粘土瓦は耐久性が非常に高く、耐用年数は40~60年と言われていますが、それまでに下地が傷むので、30年程度で葺き替えの検討が必要になります。また、屋根材としては最も重くなりますが、近年、台風・地震に強い「防災瓦」も開発されました。これは瓦同士がかみ合う構造で、さらに釘などで下地に固定します。

・セメント瓦
見た目は粘土瓦に似ていますが、原材料や製造法は全く異なります。主原料のセメントや砂を加圧成型し乾燥させた後、塗装して仕上げたものをセメント瓦と言います。塗装製品なので、カラーバリエーションは豊富ですが、およそ10年おきに塗り替えメンテナンスの必要があります。
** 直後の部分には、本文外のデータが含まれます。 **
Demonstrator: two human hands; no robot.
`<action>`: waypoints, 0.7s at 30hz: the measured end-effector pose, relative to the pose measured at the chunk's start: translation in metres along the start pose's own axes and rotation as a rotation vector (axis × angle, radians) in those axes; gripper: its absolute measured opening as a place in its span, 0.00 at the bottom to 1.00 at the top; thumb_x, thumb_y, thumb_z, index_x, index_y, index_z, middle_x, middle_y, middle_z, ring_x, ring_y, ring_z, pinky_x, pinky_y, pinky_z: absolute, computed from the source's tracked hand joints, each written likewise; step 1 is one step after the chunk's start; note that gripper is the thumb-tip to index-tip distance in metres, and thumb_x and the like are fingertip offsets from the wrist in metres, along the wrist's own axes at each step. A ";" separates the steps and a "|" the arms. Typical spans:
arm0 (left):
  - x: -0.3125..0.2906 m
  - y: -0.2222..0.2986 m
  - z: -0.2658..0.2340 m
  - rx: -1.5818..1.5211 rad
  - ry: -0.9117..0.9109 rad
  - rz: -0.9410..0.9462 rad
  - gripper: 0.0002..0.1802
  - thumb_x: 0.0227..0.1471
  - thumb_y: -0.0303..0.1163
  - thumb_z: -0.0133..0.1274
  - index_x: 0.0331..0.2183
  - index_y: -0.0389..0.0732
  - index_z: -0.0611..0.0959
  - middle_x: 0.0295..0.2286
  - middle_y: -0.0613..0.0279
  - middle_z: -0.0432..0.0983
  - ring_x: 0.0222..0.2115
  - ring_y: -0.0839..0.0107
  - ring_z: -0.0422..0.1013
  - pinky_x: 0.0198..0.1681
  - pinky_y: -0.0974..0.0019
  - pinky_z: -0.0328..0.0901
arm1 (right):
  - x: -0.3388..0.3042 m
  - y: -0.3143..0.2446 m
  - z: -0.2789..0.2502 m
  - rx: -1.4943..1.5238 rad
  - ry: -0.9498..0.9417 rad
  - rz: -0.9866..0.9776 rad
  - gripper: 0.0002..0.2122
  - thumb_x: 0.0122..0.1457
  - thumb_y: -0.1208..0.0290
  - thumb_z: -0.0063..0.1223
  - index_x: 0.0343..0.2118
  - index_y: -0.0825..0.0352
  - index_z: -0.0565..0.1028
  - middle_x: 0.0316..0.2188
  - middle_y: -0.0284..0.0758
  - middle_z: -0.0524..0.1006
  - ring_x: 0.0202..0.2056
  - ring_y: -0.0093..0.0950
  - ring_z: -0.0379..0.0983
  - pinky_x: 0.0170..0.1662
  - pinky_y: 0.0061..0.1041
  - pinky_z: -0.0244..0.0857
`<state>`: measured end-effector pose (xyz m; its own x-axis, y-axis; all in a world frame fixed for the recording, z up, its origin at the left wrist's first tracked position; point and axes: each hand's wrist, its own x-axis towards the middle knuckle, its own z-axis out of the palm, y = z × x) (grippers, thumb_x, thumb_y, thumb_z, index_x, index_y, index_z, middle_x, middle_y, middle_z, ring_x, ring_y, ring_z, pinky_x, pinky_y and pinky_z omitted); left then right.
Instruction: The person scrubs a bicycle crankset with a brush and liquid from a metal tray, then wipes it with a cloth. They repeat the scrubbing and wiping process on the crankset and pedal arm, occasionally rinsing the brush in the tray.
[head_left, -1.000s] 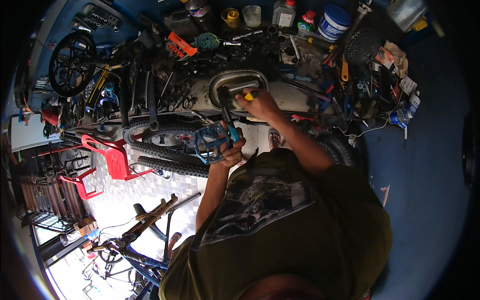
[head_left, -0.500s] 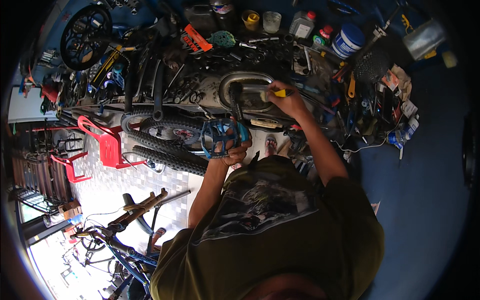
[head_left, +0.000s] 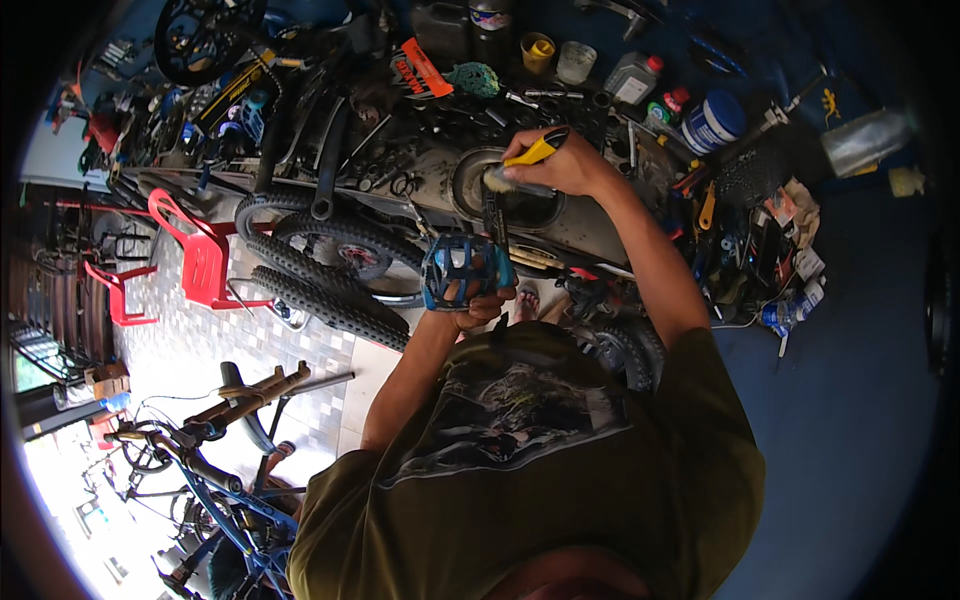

粘土瓦よりもやや軽いのですが、割れやすく、20年程度で葺き替え時期となります。

・金属瓦
金属には、薄く伸ばせていろいろな形に成形しやすいという特長があります。この特長を活かして、銅やガルバリウム鋼板などで作った瓦が金属瓦です。銅は、古くから神社仏閣や城郭の屋根に用いられてきましたが、高価なため、現代の一般住宅の屋根にはガルバリウム鋼板がよく使われています。
ガルバリウム鋼板は、サビに強く、高い耐久性を持たせた屋根材で、塗装して仕上げます。そのため、カラーバリエーションも多く、和瓦や洋風の瓦の形状にも加工ができ、表面をマットに仕上げて粘土瓦の風合いに近づけた製品なども登場しています。また、非常に軽量なことから耐震性にも優れています。耐用年数は40年程度で、10年おきの塗り替えが推奨されていますが、20年間メンテナンスフリーのタイプもあります。

・洋瓦
もともとは欧米の住宅の瓦屋根に使われてきたもので、洋風住宅にマッチする瓦で、洋風瓦とも呼ばれています。原材料別に分類ができ、粘土瓦・セメント瓦・金属瓦のタイプがあり、特長やメンテナンス時期、耐用年数はそれぞれの瓦タイプと同様になっています。
洋瓦の形状は、主に、スパニッシュ瓦に由来するS型とフラットなF型の2種類になります。原材料タイプによって、カラーバリエーションは少しずつ異なりますが、欧米スタイルの瓦屋根づくりでは、テラコッタ調の色系統がよく選ばれています。

家を建てるときに「瓦屋根にしたい」と思っても、どのタイプの瓦を選ぶかによって、その後の寿命やメンテナンスの必要性などが違ってきます。以上の内容が既存の瓦屋根のメンテナンスや新築の際の屋根材選びの参考になれば、幸いです。